Chapter 7: Saying Goodbye
BPOV
The end of that school day was like most of the others. I just walked out of last period when the bell told me to and straight to my car.I was generally avoided, as if by law, in the school or anywhere else. Nobody said hi. Nobody stopped to ask "What's wrong Bella." or say "Bella we really miss you." Nothing but silence.
But then Alice walked up to me.
"Yes Alice?" I said.
"Stop doing this to yourself. Please just come back to us! Please Bella!!"
"No."
"What? How can you be like that? How?"
"Like this." and I continued walking to my truck.
"Bella! You can't keep doing this." she was yelling, "It's going to kill you!"
"I'm counting on it." I spoke in a normal voice. I knew she would hear me.
"Edward! Edward stop her! Make her understand!" Alice sounded like she could be crying. Whatever.
"I love you Alice." I said, before stepping into my truck. I drove past the Volvo slowly. Jasper and Emmett were standing around it.
"I love you Jasper. I love you Emmett." I spoke. They nodded, telling me they heard. I would miss those two. They had been like brothers to me. Always there when I needed a shoulder to cry on or just someone to talk to that wouldn't antagonize me like Alice.
A tear rolled down my cheek. I hadn't cried silently in a while. As I drove down the winding roads of Forks I cried. I did not sob or bawl, just cried. I cried for all the wrong I had done and all the wrong I would do.
I stopped my truck outside of the raggedy old shack and stepped out. Jacob wasn't home. Oh, well.

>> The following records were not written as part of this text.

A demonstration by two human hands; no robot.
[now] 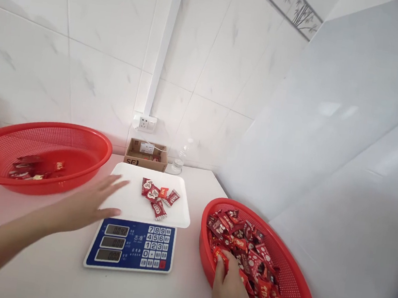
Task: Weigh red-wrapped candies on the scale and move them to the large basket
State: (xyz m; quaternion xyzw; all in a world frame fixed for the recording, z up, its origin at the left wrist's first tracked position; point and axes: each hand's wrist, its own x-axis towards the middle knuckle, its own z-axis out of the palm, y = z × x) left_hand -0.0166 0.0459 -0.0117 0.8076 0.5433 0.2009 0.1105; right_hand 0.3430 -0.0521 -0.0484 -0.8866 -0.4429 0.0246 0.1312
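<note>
My right hand reaches into the red plastic basket on the right, its fingers closed on a red wrapped candy. Many more candies in red and dark red wrappers fill that basket. Over the left edge of the scale's white tray, my left hand is stretched out with fingers spread and nothing in it. Several wrapped candies lie in a loose cluster on the tray. In front of the tray is the blue scale panel with three displays; the top one seems to read 0.042.
Another red basket stands at the left with some wrapped candies in it. Behind the scale are a small cardboard box and a clear plastic bottle. A wall socket sits above the box. Tiled walls bound the table.
</note>
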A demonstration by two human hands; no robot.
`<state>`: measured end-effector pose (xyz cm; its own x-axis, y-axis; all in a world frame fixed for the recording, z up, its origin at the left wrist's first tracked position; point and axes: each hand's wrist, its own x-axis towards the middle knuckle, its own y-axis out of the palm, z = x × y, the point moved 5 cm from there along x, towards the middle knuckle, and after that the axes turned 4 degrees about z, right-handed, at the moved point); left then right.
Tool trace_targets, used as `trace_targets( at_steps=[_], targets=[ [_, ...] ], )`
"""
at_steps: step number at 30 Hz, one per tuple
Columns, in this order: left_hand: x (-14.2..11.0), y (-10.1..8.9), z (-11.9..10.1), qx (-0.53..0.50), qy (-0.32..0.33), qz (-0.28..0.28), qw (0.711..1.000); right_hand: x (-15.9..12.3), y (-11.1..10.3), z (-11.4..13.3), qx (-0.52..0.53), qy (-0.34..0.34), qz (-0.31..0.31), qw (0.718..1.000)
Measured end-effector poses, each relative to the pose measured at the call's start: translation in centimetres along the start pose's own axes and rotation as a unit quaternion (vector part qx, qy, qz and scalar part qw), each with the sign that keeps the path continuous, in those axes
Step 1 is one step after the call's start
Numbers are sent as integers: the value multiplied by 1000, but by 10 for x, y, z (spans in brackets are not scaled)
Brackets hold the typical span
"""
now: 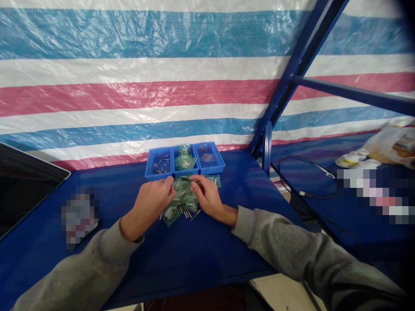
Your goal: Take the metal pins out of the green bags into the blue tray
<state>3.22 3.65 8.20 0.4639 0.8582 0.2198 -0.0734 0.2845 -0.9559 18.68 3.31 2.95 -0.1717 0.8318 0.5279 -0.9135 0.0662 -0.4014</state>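
My left hand (154, 198) is closed, with thumb and forefinger pinched at the edge of a small greenish plastic bag (184, 177). Across from it, my right hand (209, 196) curls its fingers and pinches the bag's other side; the fingers partly hide the grip. Beneath both hands lies a pile of small green-tinted bags (186, 194) with pale pieces inside. Several loose metal pins (185, 211) stick out at the pile's near edge. Just beyond stand three joined blue bins: the left bin (149, 166) holds metal pins, the middle bin (175, 151) small bags, the right bin (221, 162) small thin pieces.
The blue table (201, 259) carries a dark screen or panel (26, 185) at far left and a blurred item (81, 216) nearby. A blue metal frame (292, 82) rises at right. Beyond it lie a black cable (292, 190) and plastic bags (385, 142). Striped sheeting (129, 95) hangs behind.
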Motion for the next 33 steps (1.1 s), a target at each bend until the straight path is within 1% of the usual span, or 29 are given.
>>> trace_targets(
  at_steps=[2, 3, 4, 7, 10, 12, 17, 23, 30, 33],
  targets=[
    [-1, 12, -15, -79, 47, -46, 995, 0, -3, -1, 5, 17, -24, 1000],
    [-1, 20, -21, -122, 73, -61, 988, 1, -3, -1, 5, 19, -26, 999],
    [-2, 27, -24, -160, 87, -78, 980, 2, -3, -1, 2, 18, -26, 999],
    [-5, 40, -22, -234, 81, -136, 959, 3, -2, -2, -14, 14, -19, 1000],
    [-8, 42, -15, -272, 63, -181, 943, 4, 0, -3, -22, 11, -10, 1000],
    [-9, 41, -12, -292, 57, -199, 934, 4, 1, -3, -19, 10, -5, 1000],
    [-10, 41, -5, -345, 19, -213, 914, 3, 2, 0, -3, 3, 14, 1000],
    [-9, 37, -4, -390, 41, -215, 895, 3, 3, -2, -10, -7, 19, 1000],
    [-12, 40, -2, -394, 49, -227, 889, 2, 8, -3, -27, -14, 49, 998],
    [-13, 44, 0, -383, 32, -235, 893, 2, 7, -2, -23, -16, 47, 998]
  ],
)
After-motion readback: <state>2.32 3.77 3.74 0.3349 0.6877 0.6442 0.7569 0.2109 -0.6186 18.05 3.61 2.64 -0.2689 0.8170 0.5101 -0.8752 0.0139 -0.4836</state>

I walked up to the door and wrote a note on the paper I had brought, in case he wasn't there.
Dear Jacob,
I am going away. I can't be in Forks any longer. I hope you will forgive me for leaving you. I don't know where I am going yet but it won't be here. I will not tell you even when I find out because I don't want to be a burden to you anymore. Please don't try to find me. It will be impossible. I love you Jacob Black.
-Bella
I taped the note to the door and started walking back to my truck.
I was going to hurt so many people by leaving. They would move on though. They would be happy and so would I. Finally I would be happy.
I wasn't going to say goodbye to any of my old human friends. Their memories would fade and they would be perfectly fine. I would be a distant memory that only came up when necessary.
As I was driving back to my house I realized that this was the only way. The only way that the people I loved could be happy again is if I wasn't here in Forks. They would forgive me because it was the only way.
There was so much damage that had been done to me that it was impossible to even think about repair.
I arrived at the house and parked my old beat up truck.
I walked up to the front door and into the house. I needed the phone.
I dialed the number and it rang three times before she answered.
"Hello?"
"Hey mom. I just needed to tell you something." I said.
"Yeah honey. What is it?"
"I love you." then I hung up. Any more of that and I might not have been able to stand it.
There was one last person to say goodbye to and he was gone until tomorrow. A note would be better anyways.
I sat down at the kitchen table and began to write a letter to Charlie.